Today's win: a feedback pipeline that turns real interactions into a regression eval case AND a corrected training example, with PII redacted on the way in, all demonstrated offline.

Today you will

Log production interactions (question, answer, sources, feedback) with PII redacted at write time
Read the three core signals: thumbs up, thumbs down + correction, and down with no fix
Curate logs into eval cases (M26): up becomes golden, down+correction becomes a regression
Curate logs into fine-tuning examples (M15): learn from good answers and corrected ones
See the flywheel: usage becomes the data that improves the agent, while respecting privacy (M14)

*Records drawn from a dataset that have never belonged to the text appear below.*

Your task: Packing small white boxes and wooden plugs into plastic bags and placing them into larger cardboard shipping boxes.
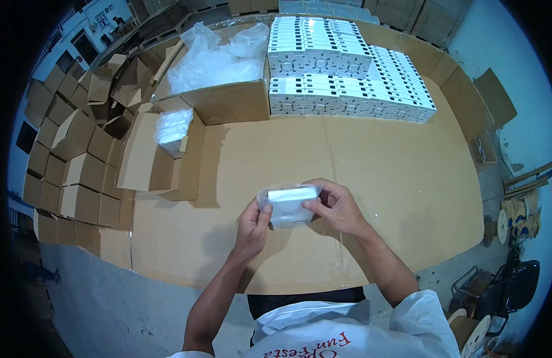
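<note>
Between my two hands, above the near middle of the cardboard-covered table (276, 161), is a small white box (288, 209) in a clear plastic bag. My left hand (252, 227) grips its left side, thumb on the front. My right hand (335, 206) pinches its right side, thumb pressed on the face and fingers behind. To the left stands an open cardboard carton (143, 155) with several bagged white items (172, 128) inside. Stacked rows of white boxes with dark square marks (347, 65) stand along the back of the table.
A large cardboard box (234, 102) at the back left holds crumpled clear plastic bags (219, 56). Many small brown cartons (85, 173) are piled along the left edge. A low cardboard wall (461, 86) borders the back right. A black chair (520, 286) stands on the floor at right.
</note>
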The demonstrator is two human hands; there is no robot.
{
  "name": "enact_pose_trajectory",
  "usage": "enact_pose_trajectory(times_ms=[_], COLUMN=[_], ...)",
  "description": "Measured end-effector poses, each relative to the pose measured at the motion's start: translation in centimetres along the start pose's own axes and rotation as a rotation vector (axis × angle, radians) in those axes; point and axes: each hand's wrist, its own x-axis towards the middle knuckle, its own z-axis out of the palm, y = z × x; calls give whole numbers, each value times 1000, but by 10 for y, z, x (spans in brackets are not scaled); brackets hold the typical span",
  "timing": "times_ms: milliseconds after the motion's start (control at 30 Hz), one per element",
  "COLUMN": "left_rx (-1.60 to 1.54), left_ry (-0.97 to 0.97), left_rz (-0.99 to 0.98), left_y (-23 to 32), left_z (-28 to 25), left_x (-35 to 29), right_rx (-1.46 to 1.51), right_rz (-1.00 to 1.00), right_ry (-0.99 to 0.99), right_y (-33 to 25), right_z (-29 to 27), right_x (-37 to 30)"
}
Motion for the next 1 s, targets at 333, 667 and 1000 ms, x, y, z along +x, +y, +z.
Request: enact_pose_trajectory(times_ms=[333, 667, 1000], left_rx=[65, 63, 15], left_ry=[-19, 44, -52], left_rz=[175, 261, 27], left_y=[21, 26, 10], left_z=[-2, -1, -10], left_x=[5, 12, -3], right_rx=[-149, -75, -197], right_rz=[-322, -303, -269], right_ry=[79, 132, -7], right_y=[-23, -20, -5], right_z=[9, 17, 6], right_x=[-3, 5, -1])
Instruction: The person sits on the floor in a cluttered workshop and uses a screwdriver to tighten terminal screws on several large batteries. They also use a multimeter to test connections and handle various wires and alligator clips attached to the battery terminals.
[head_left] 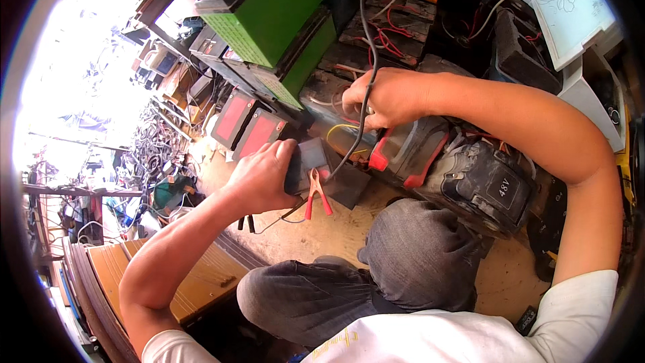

Run of show (about 50 minutes)

Time	What we do
0:00	Hook: your agent is a data source
0:05	The one idea: capture, curate, feed back (read `notes.md`)
0:12	Lab Part A: log interactions with feedback, and redact PII
0:28	Lab Part B: curate into eval cases and fine-tuning examples
0:45	Show: post a down-vote that became a regression test and a training fix
0:50	Wrap

If you get stuck

Connects M20/M26 (evals) with M15 (fine-tuning) and M14 (privacy). The whole lab runs offline, free, no key (logging and curation are plain Python over JSONL).
No new libraries. Nothing here can harm your computer; all the data is synthetic.
The mental model: feedback is labeled data you already paid to generate. Curation is the judgement step that turns it into evals and training data.

Optional challenge

Open starters/add_signal.py and add an implicit feedback signal: treat a user's edit of the answer as a correction, or "try again" as a weak negative. Implicit signals are far more plentiful than thumbs, but noisier, so curate them carefully (and redact PII first).